Thursday, July 10, 2008

RAID5,6 and 10 Benchmarks on 2.6.25.5

Copyright: Copyright © 2008 Jon Nelson
Date: Jul 2008

This is an expansion of a previous post ( http://pycurious.blogspot.com/2007/12/some-raid10-performance-numbers.html ).

Since that time, I have redeployed using RAID10,f2. The redeployment went very well, but I'm not getting the performance I quite desired. More on that in another post. In the meantime, I slightly enhanced one of my benchmark scripts and decided to give it a go again.

1   Hardware and Setup

  • the kernel is 2.6.25,5, openSUSE 11.0 "default" kernel for x86-64
  • the CPU is an AMD x86-64, x2 3600+ in power-saving mode (1000 MHz)
  • the motherboard is an EPoX MF570SLI which uses the nVidia MCP55 SATA controller (PCIe).
  • in contrast to an earlier test, this time thera are 4 drives - 4 different makes of SATA II, 7200 rpm drives.
  • each drive is capable of not much more than 80 MB/s (at best - the outermost tracks) and, on average, more like 70 MB/s for the portions of the disk involved in these tests
  • the raids are comprised of 4x 4GB partitions, all from the first 8G of the disk.
  • the system was largely idle but is a live system
  • the system has 1 GB of RAM
  • in contrast to the earlier test, the 'cfq' scheduler was used. I forgot to change it.
  • the stripe_sizes and caches, queues sizes, and flusher parameters were left at their defaults

2   Important Notes

  • the caches were dropped before each invocation of 'dd':

    echo 3 > /proc/sys/vm/drop_caches
    
  • the 'write' portion of the test used conv=fdatasync

  • I did not test filesystem performance. This is just about the edge capabilities of linux RAID in various configurations.

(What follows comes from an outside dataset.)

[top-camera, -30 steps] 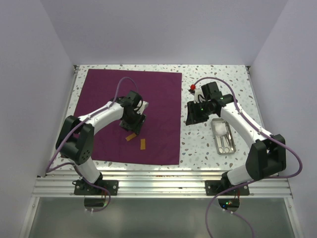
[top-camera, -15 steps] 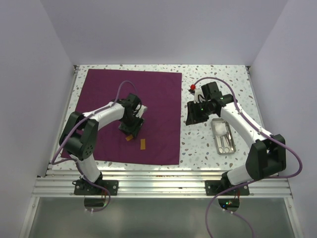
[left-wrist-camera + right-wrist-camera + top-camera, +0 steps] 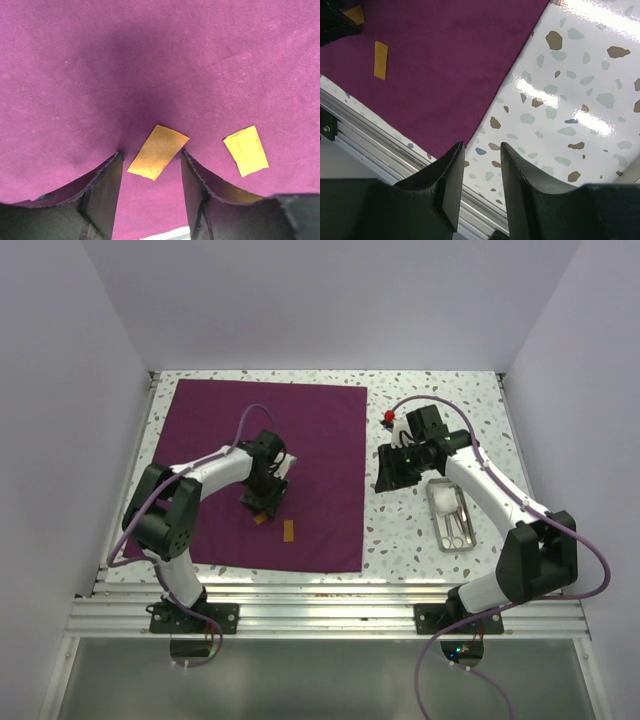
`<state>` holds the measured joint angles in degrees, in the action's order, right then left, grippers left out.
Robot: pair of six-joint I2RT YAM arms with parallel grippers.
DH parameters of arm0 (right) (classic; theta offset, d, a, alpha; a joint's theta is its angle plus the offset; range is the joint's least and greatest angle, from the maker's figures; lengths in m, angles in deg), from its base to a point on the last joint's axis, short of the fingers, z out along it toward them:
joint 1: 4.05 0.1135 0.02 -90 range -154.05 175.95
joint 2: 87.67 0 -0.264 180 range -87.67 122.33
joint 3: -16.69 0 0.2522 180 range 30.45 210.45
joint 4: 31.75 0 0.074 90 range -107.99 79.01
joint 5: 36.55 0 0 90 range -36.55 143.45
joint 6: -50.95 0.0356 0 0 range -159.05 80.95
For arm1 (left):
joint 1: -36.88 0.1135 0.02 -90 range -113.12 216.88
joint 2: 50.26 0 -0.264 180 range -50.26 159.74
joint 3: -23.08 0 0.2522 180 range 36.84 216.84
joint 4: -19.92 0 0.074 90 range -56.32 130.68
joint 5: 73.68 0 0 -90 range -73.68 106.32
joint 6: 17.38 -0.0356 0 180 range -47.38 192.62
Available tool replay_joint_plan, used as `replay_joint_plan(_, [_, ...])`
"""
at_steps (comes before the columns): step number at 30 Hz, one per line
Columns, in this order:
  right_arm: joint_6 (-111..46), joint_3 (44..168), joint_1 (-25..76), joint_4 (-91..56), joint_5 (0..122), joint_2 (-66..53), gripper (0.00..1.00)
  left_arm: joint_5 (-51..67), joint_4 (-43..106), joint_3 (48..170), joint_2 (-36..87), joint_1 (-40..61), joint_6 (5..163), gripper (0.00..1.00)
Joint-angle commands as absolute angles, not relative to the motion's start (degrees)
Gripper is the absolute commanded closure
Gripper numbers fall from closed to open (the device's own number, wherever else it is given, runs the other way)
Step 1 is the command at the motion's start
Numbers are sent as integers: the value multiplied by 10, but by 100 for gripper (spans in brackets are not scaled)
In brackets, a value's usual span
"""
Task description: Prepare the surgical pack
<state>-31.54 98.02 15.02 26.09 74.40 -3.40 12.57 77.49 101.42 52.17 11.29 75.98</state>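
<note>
Speckled desk [image 3: 440, 400]: plum-purple cloth [image 3: 320, 440] lay spread flat, unfolded, on its left half, wrapping evidently not begun; left tool [image 3: 151, 159] stood parted astride an orange strip [image 3: 158, 151], ungripped; right tool [image 3: 481, 147], narrowly parted, held nothing.

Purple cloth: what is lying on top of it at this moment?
Two small orange strips lie flat on the purple cloth: one between the left gripper's open jaws, the other beside it. What the left arm covers in the top view cannot be seen.

tray [image 3: 436, 525] contents too small to tell, cloth [image 3: 150, 60] cropped by wrist views
</note>
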Motion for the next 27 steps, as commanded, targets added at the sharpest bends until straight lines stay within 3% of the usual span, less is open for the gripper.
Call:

  • I did not use iflag=direct (which sets O_DIRECT)

  • I ran each test 5 times, taking the mean average.

3   Questions

Initially, I just wanted to run a bunch of tests and eyeball the results. It's easy to do that, and draw conclusions from the data. However, it is maybe more useful to ask yourself, "What questions can be answered?" Here are a few questions I came up with, and the answers I came up with:

  1. What did you really test?

    Basically I tested streaming read and write performance to a series of raid levels and formats, using different chunk sizes for each.

    I did not want to use any filesystem which only gets in the way for this kind of test - I wasn't testing the filesystem, I was testing to see how different raid formats, layouts, and chunk sizes make a difference.

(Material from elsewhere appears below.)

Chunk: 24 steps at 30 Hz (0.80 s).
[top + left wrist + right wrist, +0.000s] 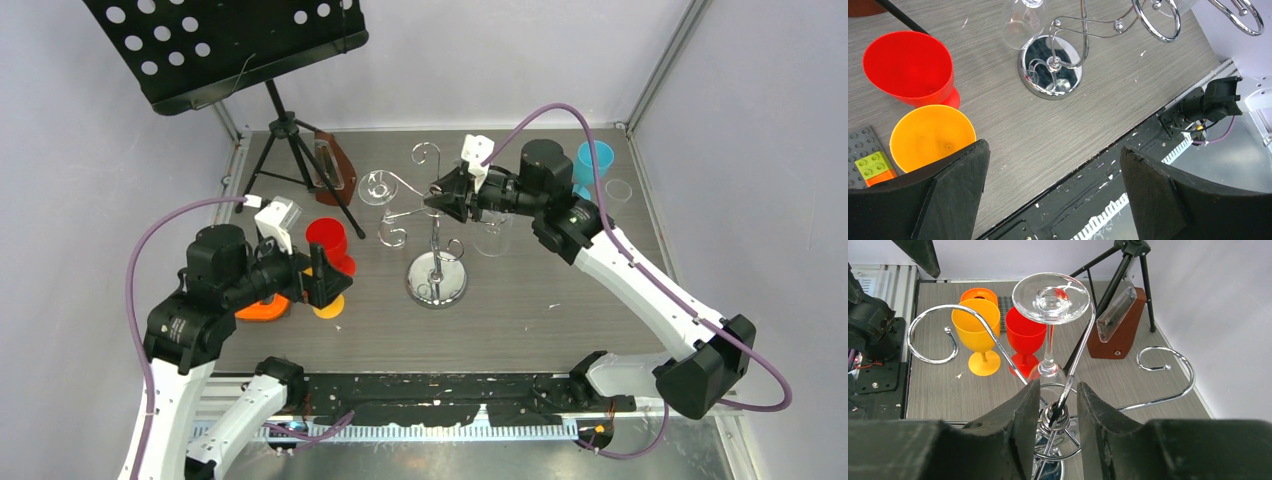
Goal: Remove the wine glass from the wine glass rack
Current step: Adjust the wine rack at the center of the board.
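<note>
Rack (437,280) stands in the middle of the top view, one piece only. One clear glass (378,187) hangs on its left curled arm, foot up and bowl down. This is how such a rack carries a glass, with the foot caught between two wires. The right gripper (437,198) reaches to the rack's top from the right side, I judge in order to come to the stem. The left gripper (335,283) is low at the left beside one red cup (327,240), out of the way.

Left wrist view: the left gripper (1054,150) has its two fingers wide apart with nothing between them. Under it are one red cup (908,65) and one yellow cup (930,135). The rack's mirror base (1050,75) is further off.

Right wrist view: the right gripper (1058,385) has its fingers a little apart, one on each side of the rack's hub, and they clamp nothing that I can see. The glass (1050,297) hangs just beyond the fingertips, untouched, with its stem about in line with the gap. Three curled arms can be counted here, and one of them holds the glass. To free it, the foot probably must slide outward along the wires, not go straight up.
</note>
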Each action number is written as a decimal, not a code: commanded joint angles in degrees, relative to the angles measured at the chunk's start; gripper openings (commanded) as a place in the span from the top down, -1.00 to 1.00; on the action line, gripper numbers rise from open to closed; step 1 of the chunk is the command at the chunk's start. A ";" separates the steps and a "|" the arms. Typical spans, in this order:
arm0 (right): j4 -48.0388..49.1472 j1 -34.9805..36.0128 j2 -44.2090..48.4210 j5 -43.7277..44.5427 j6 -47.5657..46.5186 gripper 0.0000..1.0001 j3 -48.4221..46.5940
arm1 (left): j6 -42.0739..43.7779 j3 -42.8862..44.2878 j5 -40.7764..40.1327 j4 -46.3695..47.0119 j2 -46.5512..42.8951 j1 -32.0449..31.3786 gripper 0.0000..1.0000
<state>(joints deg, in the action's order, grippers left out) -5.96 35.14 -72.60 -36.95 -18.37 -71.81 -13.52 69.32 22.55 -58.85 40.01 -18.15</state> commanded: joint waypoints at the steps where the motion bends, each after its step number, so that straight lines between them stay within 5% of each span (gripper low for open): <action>1: 2.50 -0.02 3.27 1.30 -1.26 0.16 -1.40 | -1.08 2.25 0.03 2.86 1.01 -0.22 -0.99; 14: 1.50 -0.05 9.57 10.70 2.65 -0.43 -3.46 | -4.42 6.45 -0.53 5.21 3.74 -0.22 -0.99; 24: -4.67 -0.03 15.38 20.21 10.49 -0.66 -7.04 | -12.13 11.32 1.17 10.79 8.39 -0.13 -0.99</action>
<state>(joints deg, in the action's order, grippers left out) -8.86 35.14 -60.29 -22.57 -12.99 -75.64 -21.39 77.45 22.24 -54.00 46.70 -18.15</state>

    A future installment may include filesystem testing as well, which I find just as if not more important, however it's so much more variable that I'm not really sure much sense can be found in the noise.

  2. Why didn't you include my-favorite-raid-level?

    I only wanted to include raid levels for which there is some redundancy. I could have included raid 1+0 but my test script is not sufficiently smart for that. Perhaps I'll include that in a future installment.

  3. Can I have the source to the test program?

    Sure. I'll try to make it available if somebody asks, but it's really nothing special. Futhermore, it's my intent to refine it a bit to support filesystem testing (via bonnie++ or iozone, preferred) and so on.

  4. When using raid5, does the format matter?

    If you squint your eyes a bit, the write performance, regardless of format, were all pretty close. The read performance was more variable, but still did not vary all that much. Chunk size seemed to matter more. Left-symmetric did the best overall, however.

  5. How is the performance graphed versus predicted?

    Left to the reader to comment!

  6. Did you do the readahead settings for the test?

    No. I left them at their defaults.

  7. What are you using to generate this?

    I am using reStructuredText, combined with Pygments.

  8. Which tool do you use to make graphs?

    Google Charts (by way of pygooglechart), a bunch of shell and Python. I used flot previously.

  9. How do the individual drives perform?

The drives are:

<6>ata3.00: ATA-7: Hitachi HDT725032VLA360, V54OA52A, max UDMA/133
<6>ata4.00: ATA-8: SAMSUNG HD321KJ, CP100-10, max UDMA7
<6>ata5.00: ATA-7: ST3320620AS, 3.AAK, max UDMA/133
<6>ata6.00: ATA-8: WDC WD3200AAKS-75VYA0, 12.01B02, max UDMA/133

And their performance:

/dev/sdb:
Timing buffered disk reads:  218 MB in  3.01 seconds =  72.44 MB/sec

/dev/sdc:
Timing buffered disk reads:  234 MB in  3.00 seconds =  77.92 MB/sec

/dev/sdd:
Timing buffered disk reads:  228 MB in  3.02 seconds =  75.60 MB/sec

/dev/sde:
Timing buffered disk reads:  234 MB in  3.02 seconds =  77.57 MB/sec
  1. What difference does the scheduler make?

    As can clearly be seen on the RAID5 graphs, the IO scheduler can make a big difference. Using cfq or nooop, reads start out almost a full point faster than the others, and writes are 1/2 point faster.

    On the other hand, for RAID6, the scheduler doesn't seem to make much difference at all. At least for streaming reads/writes, which is all I'm testing here.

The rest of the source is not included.